▶ Assignment
Type out the listing below exactly. Pictures stay out of it.

▶ Data section
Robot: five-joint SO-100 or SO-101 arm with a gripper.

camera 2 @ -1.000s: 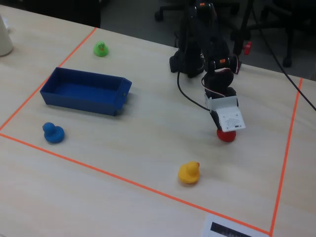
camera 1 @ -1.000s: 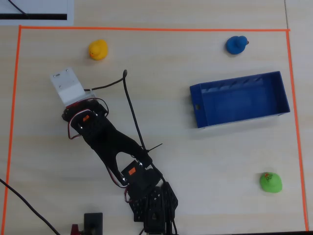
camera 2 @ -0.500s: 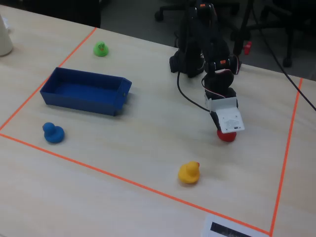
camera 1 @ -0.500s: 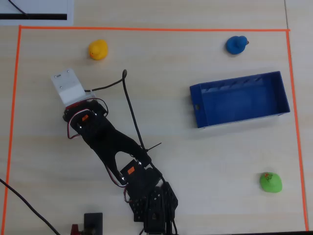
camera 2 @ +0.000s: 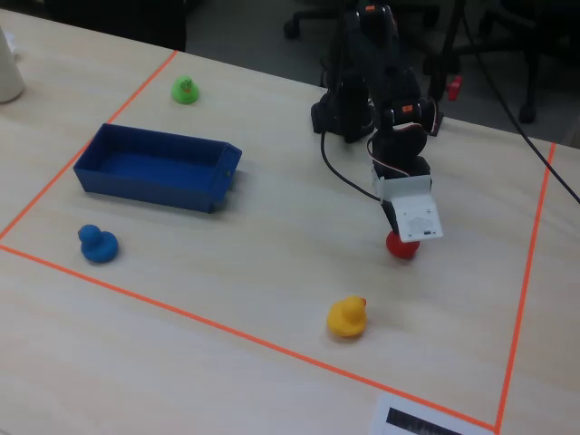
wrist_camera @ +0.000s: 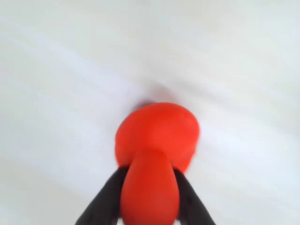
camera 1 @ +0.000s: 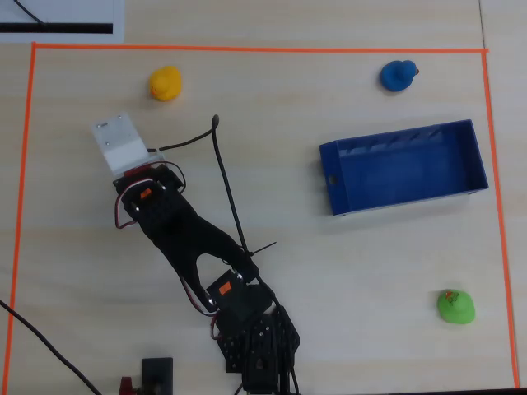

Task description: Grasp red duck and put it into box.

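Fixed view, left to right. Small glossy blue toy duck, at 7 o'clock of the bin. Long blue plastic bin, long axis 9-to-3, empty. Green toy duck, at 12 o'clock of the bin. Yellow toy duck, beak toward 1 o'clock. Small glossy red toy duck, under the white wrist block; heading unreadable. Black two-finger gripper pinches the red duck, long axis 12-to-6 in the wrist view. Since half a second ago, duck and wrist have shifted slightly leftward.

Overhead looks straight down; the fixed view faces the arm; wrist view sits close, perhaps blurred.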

▶ Solution to the exercise
Robot: five-joint SO-100 or SO-101 arm with a gripper.

camera 2 @ -1.000s: 
camera 1 @ -1.000s: 
camera 2 @ -0.500s: 
camera 1 @ -0.500s: 
camera 2 @ +0.000s: 
wrist_camera @ +0.000s: 
camera 1 @ +0.000s: 

Task description: Grasp red duck and put it into box.

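Fixed view, left to right. Small glossy blue toy duck, at 7 o'clock of the bin. Long blue plastic bin, long axis 9-to-3, empty. Green toy duck, at 12 o'clock of the bin. Yellow toy duck, beak toward 1 o'clock. Small glossy red toy duck, under the white wrist block; heading unreadable. Black two-finger gripper pinches the red duck, long axis 12-to-6 in the wrist view. Since half a second ago, duck and wrist have shifted slightly leftward.

Overhead looks straight down; the fixed view faces the arm; wrist view sits close, perhaps blurred.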

There is nothing else to the answer.